Records contained in a dataset:

※ ※ ※

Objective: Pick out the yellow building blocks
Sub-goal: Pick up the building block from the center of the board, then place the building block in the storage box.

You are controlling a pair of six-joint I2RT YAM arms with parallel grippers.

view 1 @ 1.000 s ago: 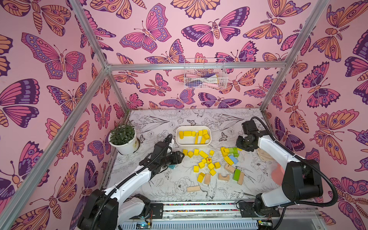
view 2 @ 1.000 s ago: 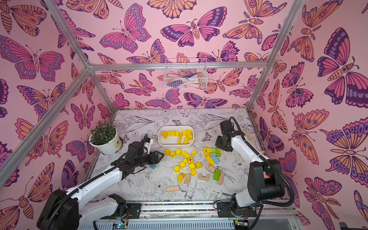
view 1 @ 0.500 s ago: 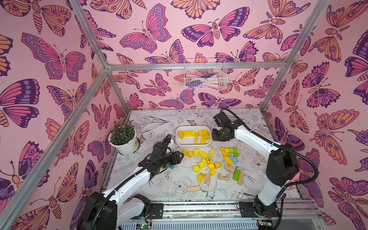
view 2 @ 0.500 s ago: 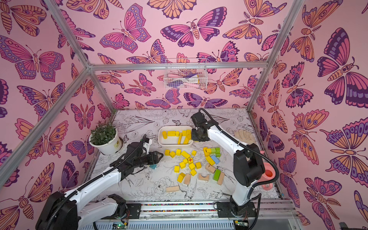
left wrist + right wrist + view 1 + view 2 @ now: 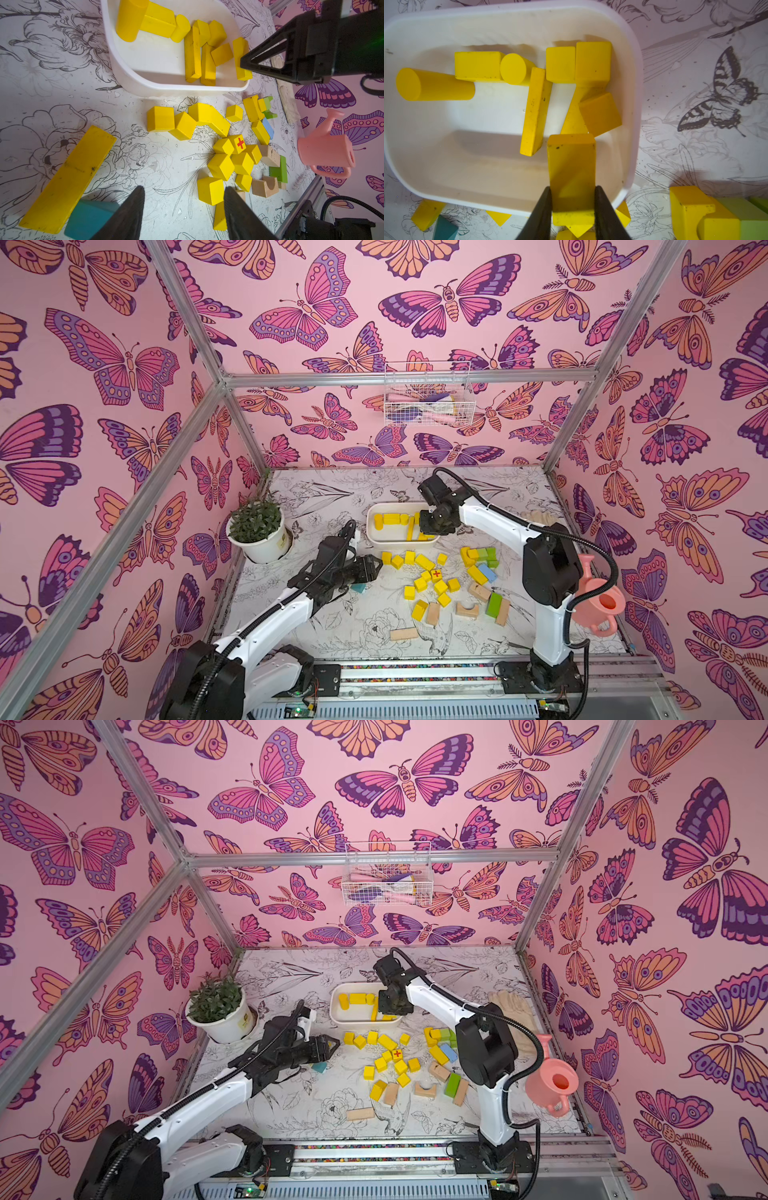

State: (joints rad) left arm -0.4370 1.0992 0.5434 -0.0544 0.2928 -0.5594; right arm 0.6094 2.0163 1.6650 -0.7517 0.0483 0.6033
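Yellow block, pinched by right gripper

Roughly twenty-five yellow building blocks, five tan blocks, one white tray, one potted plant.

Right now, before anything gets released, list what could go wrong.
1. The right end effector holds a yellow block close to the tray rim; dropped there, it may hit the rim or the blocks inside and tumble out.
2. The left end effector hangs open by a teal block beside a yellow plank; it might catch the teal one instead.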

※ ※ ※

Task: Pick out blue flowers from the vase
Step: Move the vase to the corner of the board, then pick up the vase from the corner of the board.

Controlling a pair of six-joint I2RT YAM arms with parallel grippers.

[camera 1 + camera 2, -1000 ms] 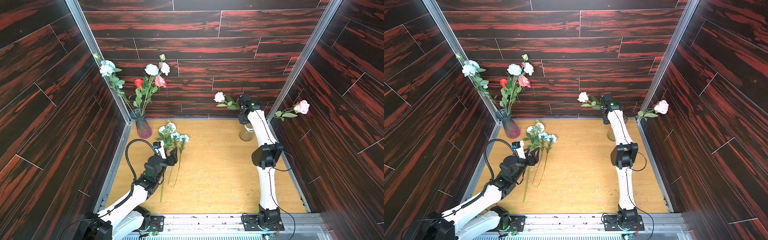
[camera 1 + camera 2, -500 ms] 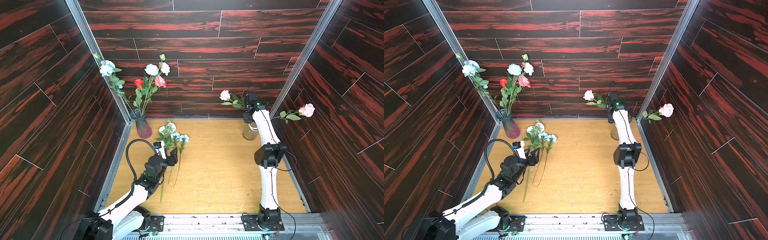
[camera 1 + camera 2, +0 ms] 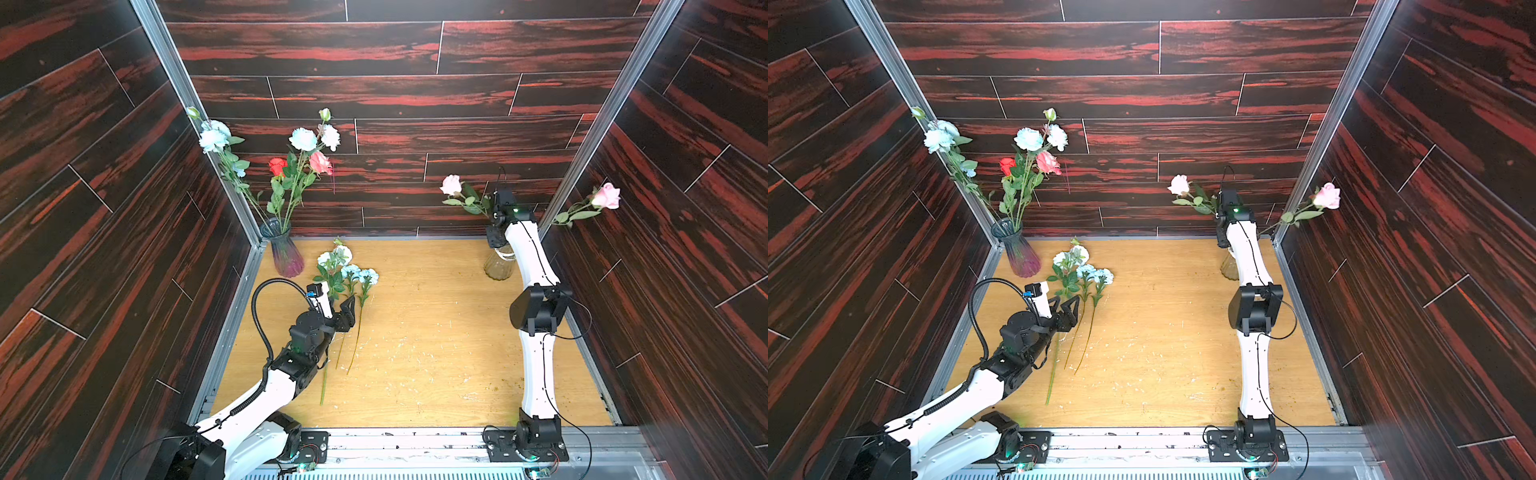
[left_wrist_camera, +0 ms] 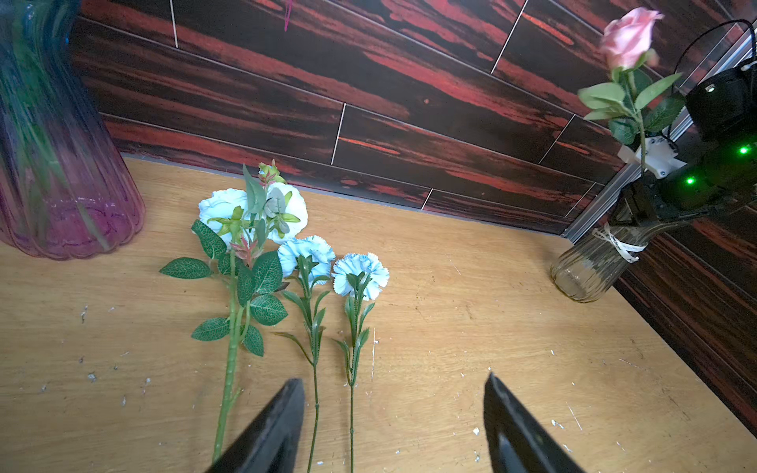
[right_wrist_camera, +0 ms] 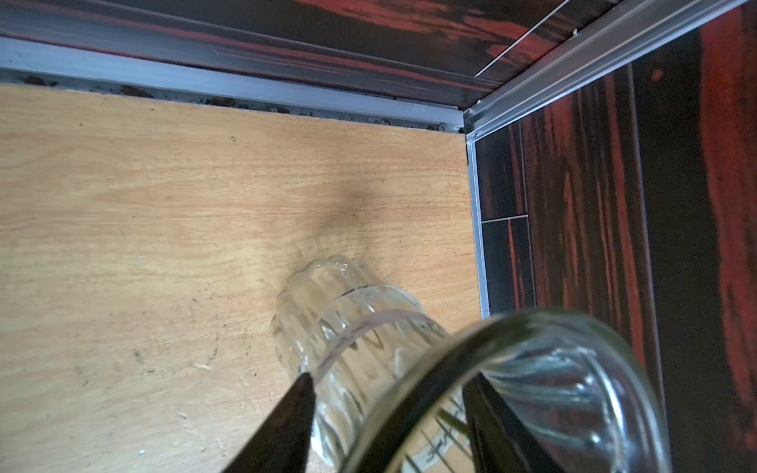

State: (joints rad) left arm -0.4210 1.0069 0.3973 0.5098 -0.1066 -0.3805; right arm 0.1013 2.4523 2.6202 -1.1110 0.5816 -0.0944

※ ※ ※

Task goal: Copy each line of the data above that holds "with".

Exercise result:
You are controlling a pair of six-joint I2RT YAM arms with parallel grippers.
Controlling a pair of six-joint I2RT YAM arms with parallel grippers.

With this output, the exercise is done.